**The problem:** Return the entries exactly as they appear.

**Input:**
################
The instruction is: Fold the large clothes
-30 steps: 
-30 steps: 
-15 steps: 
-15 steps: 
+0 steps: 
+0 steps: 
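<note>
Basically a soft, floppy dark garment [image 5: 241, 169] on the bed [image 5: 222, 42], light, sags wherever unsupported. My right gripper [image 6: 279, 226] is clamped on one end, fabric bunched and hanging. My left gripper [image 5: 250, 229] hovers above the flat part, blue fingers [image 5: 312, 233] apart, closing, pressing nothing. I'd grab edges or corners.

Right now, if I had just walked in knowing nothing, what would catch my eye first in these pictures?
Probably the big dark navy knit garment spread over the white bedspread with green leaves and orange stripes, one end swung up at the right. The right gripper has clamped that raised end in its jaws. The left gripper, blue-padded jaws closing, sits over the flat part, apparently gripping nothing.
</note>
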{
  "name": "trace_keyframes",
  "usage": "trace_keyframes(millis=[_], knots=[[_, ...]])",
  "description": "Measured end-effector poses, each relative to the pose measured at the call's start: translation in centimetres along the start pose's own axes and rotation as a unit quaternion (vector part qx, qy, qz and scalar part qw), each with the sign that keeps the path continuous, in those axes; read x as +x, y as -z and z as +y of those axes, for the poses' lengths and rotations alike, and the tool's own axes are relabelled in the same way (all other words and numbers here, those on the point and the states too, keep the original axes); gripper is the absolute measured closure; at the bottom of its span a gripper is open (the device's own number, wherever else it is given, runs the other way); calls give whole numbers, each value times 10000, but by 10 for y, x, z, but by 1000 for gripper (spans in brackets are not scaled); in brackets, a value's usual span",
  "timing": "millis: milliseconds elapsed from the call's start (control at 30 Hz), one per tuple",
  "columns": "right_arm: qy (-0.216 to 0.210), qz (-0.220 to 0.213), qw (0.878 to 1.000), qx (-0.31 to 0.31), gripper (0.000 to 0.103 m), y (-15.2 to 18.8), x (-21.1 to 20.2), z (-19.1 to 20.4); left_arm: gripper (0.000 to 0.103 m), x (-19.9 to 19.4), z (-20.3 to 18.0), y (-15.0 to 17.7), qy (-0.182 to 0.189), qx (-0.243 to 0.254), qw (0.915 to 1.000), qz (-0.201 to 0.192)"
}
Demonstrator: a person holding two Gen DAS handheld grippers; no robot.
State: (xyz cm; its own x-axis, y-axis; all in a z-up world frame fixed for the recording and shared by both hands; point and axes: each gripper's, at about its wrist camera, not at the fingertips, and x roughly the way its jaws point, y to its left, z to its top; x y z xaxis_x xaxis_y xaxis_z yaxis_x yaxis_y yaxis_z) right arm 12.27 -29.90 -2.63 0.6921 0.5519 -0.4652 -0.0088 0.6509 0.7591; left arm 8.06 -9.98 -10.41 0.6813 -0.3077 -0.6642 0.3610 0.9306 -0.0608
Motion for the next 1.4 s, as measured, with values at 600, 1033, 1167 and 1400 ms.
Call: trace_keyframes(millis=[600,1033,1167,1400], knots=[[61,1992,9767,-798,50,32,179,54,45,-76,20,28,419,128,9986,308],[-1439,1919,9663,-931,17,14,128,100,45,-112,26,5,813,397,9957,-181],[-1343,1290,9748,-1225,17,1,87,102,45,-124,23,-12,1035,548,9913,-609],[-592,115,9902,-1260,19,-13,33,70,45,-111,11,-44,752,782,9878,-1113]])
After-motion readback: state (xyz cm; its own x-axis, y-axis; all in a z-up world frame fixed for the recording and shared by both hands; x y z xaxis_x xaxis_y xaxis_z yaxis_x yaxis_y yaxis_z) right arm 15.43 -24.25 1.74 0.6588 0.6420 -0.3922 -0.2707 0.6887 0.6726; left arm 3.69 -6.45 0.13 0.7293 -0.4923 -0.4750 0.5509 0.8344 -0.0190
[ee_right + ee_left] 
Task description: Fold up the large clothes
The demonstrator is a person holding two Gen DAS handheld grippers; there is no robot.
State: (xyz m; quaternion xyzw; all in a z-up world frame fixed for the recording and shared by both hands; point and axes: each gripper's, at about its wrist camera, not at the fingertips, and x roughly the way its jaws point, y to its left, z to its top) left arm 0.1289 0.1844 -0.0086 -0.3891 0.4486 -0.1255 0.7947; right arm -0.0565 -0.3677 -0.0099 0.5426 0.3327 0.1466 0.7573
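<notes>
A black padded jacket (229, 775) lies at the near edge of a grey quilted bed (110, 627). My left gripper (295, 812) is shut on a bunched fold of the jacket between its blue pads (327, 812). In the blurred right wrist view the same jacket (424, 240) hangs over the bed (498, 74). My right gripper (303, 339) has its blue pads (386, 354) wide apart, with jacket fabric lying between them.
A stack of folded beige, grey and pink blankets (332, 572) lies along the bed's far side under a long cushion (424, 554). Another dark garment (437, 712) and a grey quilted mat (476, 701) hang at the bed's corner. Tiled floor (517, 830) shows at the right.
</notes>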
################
**The answer:**
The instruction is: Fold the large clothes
-30 steps: 
-30 steps: 
-15 steps: 
-15 steps: 
+0 steps: 
+0 steps: 
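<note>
Basically a soft, floppy dark garment [image 5: 241, 169] on the bed [image 5: 222, 42], light, sags wherever unsupported. My right gripper [image 6: 279, 226] is clamped on one end, fabric bunched and hanging. My left gripper [image 5: 250, 229] hovers above the flat part, blue fingers [image 5: 312, 233] apart, closing, pressing nothing. I'd grab edges or corners.

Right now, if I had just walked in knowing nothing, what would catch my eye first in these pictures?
Probably the big dark navy knit garment spread over the white bedspread with green leaves and orange stripes, one end swung up at the right. The right gripper has clamped that raised end in its jaws. The left gripper, blue-padded jaws closing, sits over the flat part, apparently gripping nothing.
</note>
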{
  "name": "trace_keyframes",
  "usage": "trace_keyframes(millis=[_], knots=[[_, ...]])",
  "description": "Measured end-effector poses, each relative to the pose measured at the call's start: translation in centimetres along the start pose's own axes and rotation as a unit quaternion (vector part qx, qy, qz and scalar part qw), each with the sign that keeps the path continuous, in those axes; read x as +x, y as -z and z as +y of those axes, for the poses' lengths and rotations alike, and the tool's own axes are relabelled in the same way (all other words and numbers here, those on the point and the states too, keep the original axes); gripper is the absolute measured closure; at the bottom of its span a gripper is open (the device's own number, wherever else it is given, runs the other way); calls give whole numbers, each value times 10000, but by 10 for y, x, z, but by 1000 for gripper (spans in brackets are not scaled); in brackets, a value's usual span",
  "timing": "millis: milliseconds elapsed from the call's start (control at 30 Hz), one per tuple",
  "columns": "right_arm: qy (-0.216 to 0.210), qz (-0.220 to 0.213), qw (0.878 to 1.000), qx (-0.31 to 0.31), gripper (0.000 to 0.103 m), y (-15.2 to 18.8), x (-21.1 to 20.2), z (-19.1 to 20.4); left_arm: gripper (0.000 to 0.103 m), x (-19.9 to 19.4), z (-20.3 to 18.0), y (-15.0 to 17.7), qy (-0.182 to 0.189), qx (-0.243 to 0.254), qw (0.915 to 1.000), qz (-0.201 to 0.192)"
}
Demonstrator: a person holding two Gen DAS handheld grippers; no robot.
State: (xyz cm; its own x-axis, y-axis; all in a z-up world frame fixed for the recording and shared by both hands; point and axes: each gripper's, at about its wrist camera, not at the fingertips, and x roughly the way its jaws point, y to its left, z to its top; x y z xaxis_x xaxis_y xaxis_z yaxis_x yaxis_y yaxis_z) right arm 12.27 -29.90 -2.63 0.6921 0.5519 -0.4652 -0.0088 0.6509 0.7591; left arm 8.06 -9.98 -10.41 0.6813 -0.3077 -0.6642 0.3610 0.9306 -0.0608
Motion for the next 1.4 s, as measured, with values at 600, 1033, 1167 and 1400 ms.
Call: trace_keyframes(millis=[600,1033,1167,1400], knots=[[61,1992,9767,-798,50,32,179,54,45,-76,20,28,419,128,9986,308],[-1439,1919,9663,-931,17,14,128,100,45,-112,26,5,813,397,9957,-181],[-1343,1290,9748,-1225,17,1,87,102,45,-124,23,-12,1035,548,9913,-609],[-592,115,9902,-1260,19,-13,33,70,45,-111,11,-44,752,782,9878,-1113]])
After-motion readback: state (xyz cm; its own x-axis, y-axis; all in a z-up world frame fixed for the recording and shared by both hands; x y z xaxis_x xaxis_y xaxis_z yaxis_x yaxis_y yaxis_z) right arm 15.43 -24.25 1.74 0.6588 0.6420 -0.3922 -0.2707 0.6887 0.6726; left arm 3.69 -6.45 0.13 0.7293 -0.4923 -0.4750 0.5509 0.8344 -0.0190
[ee_right + ee_left] 
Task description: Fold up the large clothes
The demonstrator is a person holding two Gen DAS handheld grippers; there is no robot.
State: (xyz m; quaternion xyzw; all in a z-up world frame fixed for the recording and shared by both hands; point and axes: each gripper's, at about its wrist camera, not at the fingertips, and x roughly the way its jaws point, y to its left, z to its top) left arm 0.1289 0.1844 -0.0086 -0.3891 0.4486 -0.1255 0.7947; right arm -0.0565 -0.3677 -0.0099 0.5426 0.3327 0.1466 0.7573
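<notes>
A black padded jacket (229, 775) lies at the near edge of a grey quilted bed (110, 627). My left gripper (295, 812) is shut on a bunched fold of the jacket between its blue pads (327, 812). In the blurred right wrist view the same jacket (424, 240) hangs over the bed (498, 74). My right gripper (303, 339) has its blue pads (386, 354) wide apart, with jacket fabric lying between them.
A stack of folded beige, grey and pink blankets (332, 572) lies along the bed's far side under a long cushion (424, 554). Another dark garment (437, 712) and a grey quilted mat (476, 701) hang at the bed's corner. Tiled floor (517, 830) shows at the right.
</notes>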

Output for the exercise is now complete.